◆ **TASK PROMPT**
Your answer should be the lines of the listing that contain the word "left".

Start of RAW DATA

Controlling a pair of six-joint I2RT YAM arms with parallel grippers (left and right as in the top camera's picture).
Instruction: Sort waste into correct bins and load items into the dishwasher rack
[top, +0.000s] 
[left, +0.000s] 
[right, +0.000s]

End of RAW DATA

◆ **WORKED SOLUTION**
Controlling a pair of six-joint I2RT YAM arms with parallel grippers (left and right as in the top camera's picture).
[left, +0.000s] 

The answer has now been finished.